Import _utils as a module and drop the unused is_sm_100f.
Line 22 is already tripping Flake8/autoflake in CI. Switching to a namespaced _utils import fixes the unused symbol and matches the repo’s Python import rule.
♻️ Proposed fix
-from tensorrt_llm._utils import get_sm_version, is_blackwell, is_sm_100f
+import tensorrt_llm._utils as trtllm_utils
@@
- if is_blackwell():
+ if trtllm_utils.is_blackwell()
@@
- sm_version = get_sm_version()
+ sm_version = trtllm_utils.get_sm_version()As per coding guidelines, "When importing in Python, always maintain the namespace.
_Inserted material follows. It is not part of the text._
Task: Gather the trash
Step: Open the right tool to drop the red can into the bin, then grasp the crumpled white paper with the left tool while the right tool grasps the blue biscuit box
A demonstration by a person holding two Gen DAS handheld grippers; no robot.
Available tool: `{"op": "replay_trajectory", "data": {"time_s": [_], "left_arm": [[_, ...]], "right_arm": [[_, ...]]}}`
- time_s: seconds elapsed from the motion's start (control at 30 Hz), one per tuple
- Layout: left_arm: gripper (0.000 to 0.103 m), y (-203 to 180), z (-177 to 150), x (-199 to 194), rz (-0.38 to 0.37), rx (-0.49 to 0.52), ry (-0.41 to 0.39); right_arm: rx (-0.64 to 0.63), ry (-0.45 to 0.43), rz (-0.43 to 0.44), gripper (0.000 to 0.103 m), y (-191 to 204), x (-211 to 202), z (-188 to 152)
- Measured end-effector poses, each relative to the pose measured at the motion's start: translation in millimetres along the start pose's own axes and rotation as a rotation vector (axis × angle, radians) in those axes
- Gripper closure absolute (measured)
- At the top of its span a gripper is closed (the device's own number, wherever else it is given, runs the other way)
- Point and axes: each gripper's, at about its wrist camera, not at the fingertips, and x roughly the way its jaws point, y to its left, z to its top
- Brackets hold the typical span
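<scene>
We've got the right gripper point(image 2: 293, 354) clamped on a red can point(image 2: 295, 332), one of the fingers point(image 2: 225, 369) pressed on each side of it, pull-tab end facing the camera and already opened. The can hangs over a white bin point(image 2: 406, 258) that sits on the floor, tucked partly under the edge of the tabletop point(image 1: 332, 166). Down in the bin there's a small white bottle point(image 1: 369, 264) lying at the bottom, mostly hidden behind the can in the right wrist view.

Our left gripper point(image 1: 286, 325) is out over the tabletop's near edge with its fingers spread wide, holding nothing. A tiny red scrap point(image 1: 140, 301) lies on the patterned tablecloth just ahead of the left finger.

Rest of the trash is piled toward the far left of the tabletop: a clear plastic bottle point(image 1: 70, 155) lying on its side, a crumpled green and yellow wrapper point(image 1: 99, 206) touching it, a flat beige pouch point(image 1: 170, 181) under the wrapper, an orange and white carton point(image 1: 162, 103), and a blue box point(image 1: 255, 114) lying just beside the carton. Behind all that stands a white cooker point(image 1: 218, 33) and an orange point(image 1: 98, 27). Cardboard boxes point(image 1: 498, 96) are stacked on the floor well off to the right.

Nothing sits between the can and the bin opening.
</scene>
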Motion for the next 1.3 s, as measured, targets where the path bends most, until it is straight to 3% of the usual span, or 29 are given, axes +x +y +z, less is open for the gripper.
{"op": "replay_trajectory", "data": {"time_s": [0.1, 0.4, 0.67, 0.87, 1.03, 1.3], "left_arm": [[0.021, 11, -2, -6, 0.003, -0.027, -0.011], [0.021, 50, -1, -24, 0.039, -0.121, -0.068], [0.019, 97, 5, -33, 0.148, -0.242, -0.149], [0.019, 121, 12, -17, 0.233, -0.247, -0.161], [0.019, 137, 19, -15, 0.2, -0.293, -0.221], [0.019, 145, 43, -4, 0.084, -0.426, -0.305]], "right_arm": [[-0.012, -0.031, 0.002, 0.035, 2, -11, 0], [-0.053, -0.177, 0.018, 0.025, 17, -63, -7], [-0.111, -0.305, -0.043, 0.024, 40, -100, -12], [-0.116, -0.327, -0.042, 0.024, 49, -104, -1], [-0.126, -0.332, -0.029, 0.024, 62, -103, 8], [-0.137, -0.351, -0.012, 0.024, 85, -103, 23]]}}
Import the module, not individual classes or functions (e.g., use from package.subpackage import foo then foo.SomeClass() instead of from package.subpackage.foo import SomeClass)".
🧰 Tools
🪛 Flake8 (7.3.0)
[error] 22-22: 'tensorrt_llm._utils.is_sm_100f' imported but unused
(F401)
🤖 Prompt for AI Agents
Verify each finding against the current code and only fix it if needed.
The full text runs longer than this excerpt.